Raising fares better than cutting services, says TfL exec as Mayor’s decision on price hike looms
Increasing bus and tube fares is always better than cutting services, Transport for London’s chief technology officer Shashi Verma said today.
Verma told members of London Assembly’s transport committee that “a service cut is much worse than a fare increase” as cuts usually lead to a bigger decrease in passenger demand.
“A 1 per cent increase in fares leads to a 0.3 per cent reduction in demand,” the executive said. “[Whereas] a 1 per cent service cut leads to something between 0.6 and 0.8 per cent reduction in demand.”
Verma’s words come as London mayor Sadiq Khan is set to make a decision on whether to hike fares across the network “very soon”.
Khan will need to decide if he will raise tube and bus fares by 5.9 per cent – in line with what the government announced for rail in mid-December.
The mayor told ITV last week that he wanted to limit the rise to 4 per cent but he was tied to the government’s long-term funding deal for TfL.
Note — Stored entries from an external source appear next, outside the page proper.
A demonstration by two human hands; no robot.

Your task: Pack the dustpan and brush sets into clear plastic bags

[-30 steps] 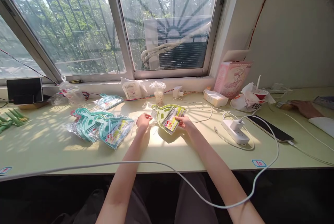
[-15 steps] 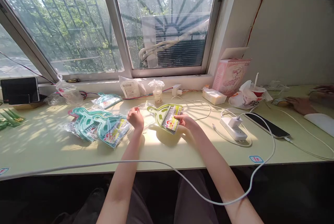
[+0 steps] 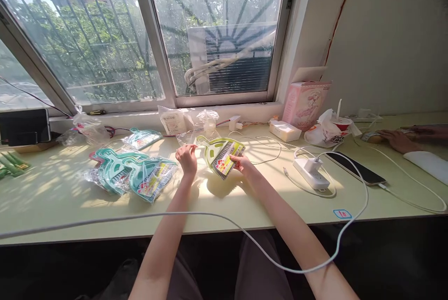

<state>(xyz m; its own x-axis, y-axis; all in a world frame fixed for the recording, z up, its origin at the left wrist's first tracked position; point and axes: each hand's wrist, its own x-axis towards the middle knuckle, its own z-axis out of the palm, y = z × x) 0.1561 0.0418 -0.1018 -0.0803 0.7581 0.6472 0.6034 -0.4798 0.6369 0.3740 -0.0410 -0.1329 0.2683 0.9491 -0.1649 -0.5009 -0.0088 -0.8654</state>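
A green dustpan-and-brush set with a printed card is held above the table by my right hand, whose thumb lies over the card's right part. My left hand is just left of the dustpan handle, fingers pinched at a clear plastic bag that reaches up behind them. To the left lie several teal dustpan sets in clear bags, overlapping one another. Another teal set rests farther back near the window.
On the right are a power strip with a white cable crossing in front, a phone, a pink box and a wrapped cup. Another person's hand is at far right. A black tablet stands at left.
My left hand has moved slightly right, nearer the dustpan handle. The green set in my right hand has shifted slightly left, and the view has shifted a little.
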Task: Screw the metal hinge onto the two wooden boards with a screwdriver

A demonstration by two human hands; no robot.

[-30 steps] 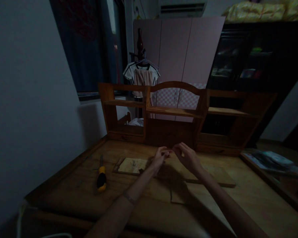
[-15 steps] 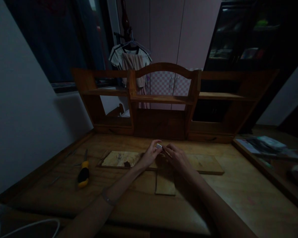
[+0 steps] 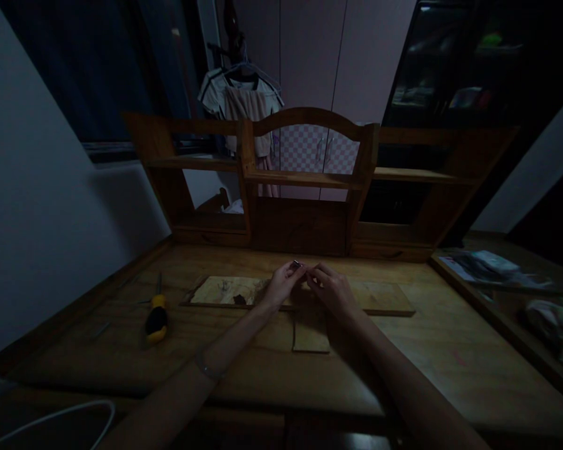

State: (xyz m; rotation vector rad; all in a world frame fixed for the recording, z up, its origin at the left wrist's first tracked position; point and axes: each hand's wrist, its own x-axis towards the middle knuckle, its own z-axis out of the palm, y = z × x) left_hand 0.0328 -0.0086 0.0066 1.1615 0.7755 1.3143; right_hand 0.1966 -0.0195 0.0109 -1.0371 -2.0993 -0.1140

Announced in late August following a drawn out dispute between City Hall and government ministers, the deal will keep TfL running until the spring of 2024.
As part of the agreement, the public network will receive an additional £1.2bn base funding on top of £3.6bn of capital funding.
But in return, the government has demanded TfL increase its revenues from £500m to £1bn per year, which included hiking fares.
Deputy mayor for transport Seb Dance said Khan might be forced to hike fares in line with government guidance as any shortfall would have to be made up by TfL.
“The agreement is very clear that any shortfall between the government’s announced figure and the figure the mayor decides on has to be made up by TfL,” Dance told committee members.
If TfL failed to make up for the shortfall, the government might withdraw its support, Dance added.
“So if we receive less support from the government, then obviously we need to find the money elsewhere,” he said. “And that would make a difficult situation more difficult.”